● Exercise instructions: Your answer should be every line of the entries that has the string "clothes" in it.

● Supplied data:
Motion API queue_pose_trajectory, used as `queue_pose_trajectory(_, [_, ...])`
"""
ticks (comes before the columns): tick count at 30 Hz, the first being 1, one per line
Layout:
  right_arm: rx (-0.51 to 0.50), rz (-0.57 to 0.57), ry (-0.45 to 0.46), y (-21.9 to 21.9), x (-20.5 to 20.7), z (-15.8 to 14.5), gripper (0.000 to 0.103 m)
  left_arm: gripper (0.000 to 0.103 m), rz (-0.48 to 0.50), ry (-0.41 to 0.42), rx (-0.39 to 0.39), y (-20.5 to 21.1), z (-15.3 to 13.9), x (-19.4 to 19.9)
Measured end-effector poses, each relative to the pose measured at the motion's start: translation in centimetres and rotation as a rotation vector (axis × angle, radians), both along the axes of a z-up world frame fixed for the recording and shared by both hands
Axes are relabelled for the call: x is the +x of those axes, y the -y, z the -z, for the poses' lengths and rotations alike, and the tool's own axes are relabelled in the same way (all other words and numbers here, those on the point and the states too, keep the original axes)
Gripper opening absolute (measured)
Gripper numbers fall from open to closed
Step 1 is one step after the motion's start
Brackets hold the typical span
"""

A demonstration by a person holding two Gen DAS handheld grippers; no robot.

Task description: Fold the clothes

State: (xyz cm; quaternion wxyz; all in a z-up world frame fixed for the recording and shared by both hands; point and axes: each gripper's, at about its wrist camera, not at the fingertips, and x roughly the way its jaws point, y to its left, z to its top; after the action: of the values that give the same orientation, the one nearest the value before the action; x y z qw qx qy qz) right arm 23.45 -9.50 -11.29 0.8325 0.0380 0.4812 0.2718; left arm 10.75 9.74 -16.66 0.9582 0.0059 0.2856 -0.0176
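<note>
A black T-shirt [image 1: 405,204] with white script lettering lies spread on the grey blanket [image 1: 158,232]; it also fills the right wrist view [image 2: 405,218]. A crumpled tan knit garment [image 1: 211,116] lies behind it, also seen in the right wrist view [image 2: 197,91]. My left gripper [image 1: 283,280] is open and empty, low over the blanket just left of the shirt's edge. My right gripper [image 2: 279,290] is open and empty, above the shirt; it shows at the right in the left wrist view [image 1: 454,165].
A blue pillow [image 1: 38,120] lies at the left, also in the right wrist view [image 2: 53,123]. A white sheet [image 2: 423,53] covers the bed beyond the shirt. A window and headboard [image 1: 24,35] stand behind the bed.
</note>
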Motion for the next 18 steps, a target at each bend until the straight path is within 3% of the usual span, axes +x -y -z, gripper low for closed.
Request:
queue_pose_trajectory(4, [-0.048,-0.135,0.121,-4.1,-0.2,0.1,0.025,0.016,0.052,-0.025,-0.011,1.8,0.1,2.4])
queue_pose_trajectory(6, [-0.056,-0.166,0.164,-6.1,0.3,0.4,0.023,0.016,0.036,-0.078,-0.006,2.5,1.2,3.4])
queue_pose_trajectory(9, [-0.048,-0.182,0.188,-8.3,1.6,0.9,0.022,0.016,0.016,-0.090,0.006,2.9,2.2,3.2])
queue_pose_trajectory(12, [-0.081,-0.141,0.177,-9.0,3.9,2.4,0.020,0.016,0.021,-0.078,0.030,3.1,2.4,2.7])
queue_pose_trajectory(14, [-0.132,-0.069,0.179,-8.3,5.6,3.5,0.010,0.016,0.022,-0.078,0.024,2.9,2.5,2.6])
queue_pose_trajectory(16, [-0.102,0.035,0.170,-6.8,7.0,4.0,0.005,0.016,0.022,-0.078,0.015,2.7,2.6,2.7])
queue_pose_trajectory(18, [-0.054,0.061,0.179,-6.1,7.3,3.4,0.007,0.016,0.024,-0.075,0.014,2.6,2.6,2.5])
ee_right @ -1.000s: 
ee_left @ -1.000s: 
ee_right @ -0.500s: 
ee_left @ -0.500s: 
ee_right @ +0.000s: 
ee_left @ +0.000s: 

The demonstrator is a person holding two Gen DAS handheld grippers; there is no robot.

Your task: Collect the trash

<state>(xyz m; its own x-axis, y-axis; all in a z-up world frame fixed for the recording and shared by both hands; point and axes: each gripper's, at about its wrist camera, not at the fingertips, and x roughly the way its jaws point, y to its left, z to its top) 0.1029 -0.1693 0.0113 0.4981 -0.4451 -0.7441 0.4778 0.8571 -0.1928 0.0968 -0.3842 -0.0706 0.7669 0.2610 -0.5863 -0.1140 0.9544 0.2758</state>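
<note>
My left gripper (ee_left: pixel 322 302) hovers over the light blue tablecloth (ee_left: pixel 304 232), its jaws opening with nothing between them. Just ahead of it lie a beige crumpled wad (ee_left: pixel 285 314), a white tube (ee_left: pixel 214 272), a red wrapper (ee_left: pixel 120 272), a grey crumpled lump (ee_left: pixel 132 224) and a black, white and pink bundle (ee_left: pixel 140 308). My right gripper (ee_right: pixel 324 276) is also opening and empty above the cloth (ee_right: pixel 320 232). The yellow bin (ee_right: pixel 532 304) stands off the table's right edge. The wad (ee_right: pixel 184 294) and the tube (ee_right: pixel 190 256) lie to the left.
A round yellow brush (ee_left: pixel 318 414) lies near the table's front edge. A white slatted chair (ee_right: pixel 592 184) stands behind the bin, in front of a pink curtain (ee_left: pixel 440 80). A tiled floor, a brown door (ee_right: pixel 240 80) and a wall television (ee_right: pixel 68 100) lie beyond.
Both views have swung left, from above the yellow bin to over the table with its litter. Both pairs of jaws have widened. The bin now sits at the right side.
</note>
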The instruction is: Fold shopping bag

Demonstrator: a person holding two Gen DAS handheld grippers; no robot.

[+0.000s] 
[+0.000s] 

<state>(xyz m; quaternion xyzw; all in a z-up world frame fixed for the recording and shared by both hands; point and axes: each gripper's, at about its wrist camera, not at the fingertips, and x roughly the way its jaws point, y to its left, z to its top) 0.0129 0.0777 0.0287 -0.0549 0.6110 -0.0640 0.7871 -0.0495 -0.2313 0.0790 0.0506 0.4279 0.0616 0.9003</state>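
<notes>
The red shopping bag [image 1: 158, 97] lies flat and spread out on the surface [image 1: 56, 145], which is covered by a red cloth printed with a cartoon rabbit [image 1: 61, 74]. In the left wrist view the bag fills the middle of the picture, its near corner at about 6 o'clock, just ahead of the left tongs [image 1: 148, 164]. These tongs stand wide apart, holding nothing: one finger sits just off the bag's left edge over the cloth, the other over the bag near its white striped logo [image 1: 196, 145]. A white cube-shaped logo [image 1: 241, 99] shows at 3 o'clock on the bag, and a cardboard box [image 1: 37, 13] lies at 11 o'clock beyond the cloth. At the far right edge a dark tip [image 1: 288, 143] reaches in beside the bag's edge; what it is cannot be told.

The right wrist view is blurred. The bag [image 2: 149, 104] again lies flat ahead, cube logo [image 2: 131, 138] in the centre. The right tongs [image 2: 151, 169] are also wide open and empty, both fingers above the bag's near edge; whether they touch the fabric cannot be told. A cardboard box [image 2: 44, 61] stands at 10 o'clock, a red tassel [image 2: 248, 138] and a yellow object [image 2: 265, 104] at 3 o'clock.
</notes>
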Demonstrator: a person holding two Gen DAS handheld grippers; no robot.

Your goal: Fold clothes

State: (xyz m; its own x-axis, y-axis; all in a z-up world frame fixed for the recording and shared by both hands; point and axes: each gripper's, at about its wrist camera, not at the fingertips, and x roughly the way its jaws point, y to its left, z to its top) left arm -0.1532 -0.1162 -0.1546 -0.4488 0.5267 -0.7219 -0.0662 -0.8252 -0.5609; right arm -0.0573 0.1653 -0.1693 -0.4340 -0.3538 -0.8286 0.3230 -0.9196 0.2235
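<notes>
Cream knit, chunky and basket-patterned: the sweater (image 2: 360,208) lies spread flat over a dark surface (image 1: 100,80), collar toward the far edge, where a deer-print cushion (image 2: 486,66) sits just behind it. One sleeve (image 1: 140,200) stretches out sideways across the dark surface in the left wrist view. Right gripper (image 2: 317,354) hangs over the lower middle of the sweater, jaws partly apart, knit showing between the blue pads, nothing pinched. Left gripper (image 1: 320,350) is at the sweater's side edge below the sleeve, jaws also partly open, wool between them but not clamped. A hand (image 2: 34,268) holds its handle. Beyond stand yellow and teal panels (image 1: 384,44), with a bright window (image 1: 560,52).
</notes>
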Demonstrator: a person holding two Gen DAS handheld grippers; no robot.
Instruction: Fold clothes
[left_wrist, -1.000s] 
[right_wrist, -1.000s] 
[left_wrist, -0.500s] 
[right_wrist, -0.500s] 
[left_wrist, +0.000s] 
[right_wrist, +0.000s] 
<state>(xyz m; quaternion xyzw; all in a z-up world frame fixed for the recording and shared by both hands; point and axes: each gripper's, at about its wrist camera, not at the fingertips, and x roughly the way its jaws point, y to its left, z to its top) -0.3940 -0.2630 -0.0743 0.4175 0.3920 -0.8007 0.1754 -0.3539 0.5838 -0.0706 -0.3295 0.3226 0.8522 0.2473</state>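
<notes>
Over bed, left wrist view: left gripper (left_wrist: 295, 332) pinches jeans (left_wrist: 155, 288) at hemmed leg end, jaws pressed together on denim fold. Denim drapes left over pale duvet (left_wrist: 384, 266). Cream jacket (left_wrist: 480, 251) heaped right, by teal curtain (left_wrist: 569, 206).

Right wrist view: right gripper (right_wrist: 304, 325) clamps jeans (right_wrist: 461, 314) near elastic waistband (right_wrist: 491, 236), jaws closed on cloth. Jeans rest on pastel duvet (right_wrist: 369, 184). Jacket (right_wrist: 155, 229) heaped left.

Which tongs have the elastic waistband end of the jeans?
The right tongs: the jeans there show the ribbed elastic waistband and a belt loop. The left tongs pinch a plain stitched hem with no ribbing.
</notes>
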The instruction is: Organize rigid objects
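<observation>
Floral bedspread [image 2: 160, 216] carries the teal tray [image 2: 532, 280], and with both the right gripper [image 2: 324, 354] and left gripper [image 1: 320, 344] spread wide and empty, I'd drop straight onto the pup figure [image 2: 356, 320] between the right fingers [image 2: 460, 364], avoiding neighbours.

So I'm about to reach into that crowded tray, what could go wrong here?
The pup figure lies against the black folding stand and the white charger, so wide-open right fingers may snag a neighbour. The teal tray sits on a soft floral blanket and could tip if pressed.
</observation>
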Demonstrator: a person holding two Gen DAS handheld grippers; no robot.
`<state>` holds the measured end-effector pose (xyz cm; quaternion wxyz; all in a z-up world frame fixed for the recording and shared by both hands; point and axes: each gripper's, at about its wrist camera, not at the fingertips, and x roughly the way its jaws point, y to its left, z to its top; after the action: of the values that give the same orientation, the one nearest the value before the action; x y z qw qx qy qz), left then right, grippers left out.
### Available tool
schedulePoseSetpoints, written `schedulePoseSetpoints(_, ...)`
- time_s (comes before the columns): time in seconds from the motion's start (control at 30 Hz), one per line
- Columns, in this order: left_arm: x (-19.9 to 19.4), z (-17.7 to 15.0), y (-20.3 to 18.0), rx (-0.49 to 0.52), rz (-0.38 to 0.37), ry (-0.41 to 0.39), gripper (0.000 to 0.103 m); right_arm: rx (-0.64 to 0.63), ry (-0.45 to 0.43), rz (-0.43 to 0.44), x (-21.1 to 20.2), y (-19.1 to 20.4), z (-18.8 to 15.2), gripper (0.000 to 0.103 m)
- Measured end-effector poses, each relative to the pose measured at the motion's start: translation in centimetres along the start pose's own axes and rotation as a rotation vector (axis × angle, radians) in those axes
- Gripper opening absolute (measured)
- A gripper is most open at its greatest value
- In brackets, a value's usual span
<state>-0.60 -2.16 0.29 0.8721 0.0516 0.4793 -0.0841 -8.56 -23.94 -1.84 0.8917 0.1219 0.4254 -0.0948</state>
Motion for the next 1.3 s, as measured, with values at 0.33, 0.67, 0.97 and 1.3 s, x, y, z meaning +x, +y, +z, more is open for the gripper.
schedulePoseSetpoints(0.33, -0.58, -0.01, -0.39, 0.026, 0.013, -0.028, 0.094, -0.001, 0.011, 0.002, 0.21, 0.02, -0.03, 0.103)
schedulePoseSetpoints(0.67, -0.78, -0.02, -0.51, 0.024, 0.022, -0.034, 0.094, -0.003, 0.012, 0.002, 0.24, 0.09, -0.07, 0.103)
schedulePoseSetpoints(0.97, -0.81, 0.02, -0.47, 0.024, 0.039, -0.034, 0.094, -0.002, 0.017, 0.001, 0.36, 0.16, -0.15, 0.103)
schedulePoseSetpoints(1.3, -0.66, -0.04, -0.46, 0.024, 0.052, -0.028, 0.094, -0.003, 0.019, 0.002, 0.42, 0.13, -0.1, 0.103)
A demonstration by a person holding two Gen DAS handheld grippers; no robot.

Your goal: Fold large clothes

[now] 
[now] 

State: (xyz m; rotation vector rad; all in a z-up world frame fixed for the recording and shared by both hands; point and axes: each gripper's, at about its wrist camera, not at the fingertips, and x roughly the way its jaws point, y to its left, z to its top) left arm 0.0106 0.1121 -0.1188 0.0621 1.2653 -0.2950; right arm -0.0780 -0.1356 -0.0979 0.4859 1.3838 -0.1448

● Result:
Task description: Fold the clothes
Your goal: Fold clothes
Instruction: Fold clothes
Your goal: Fold large clothes

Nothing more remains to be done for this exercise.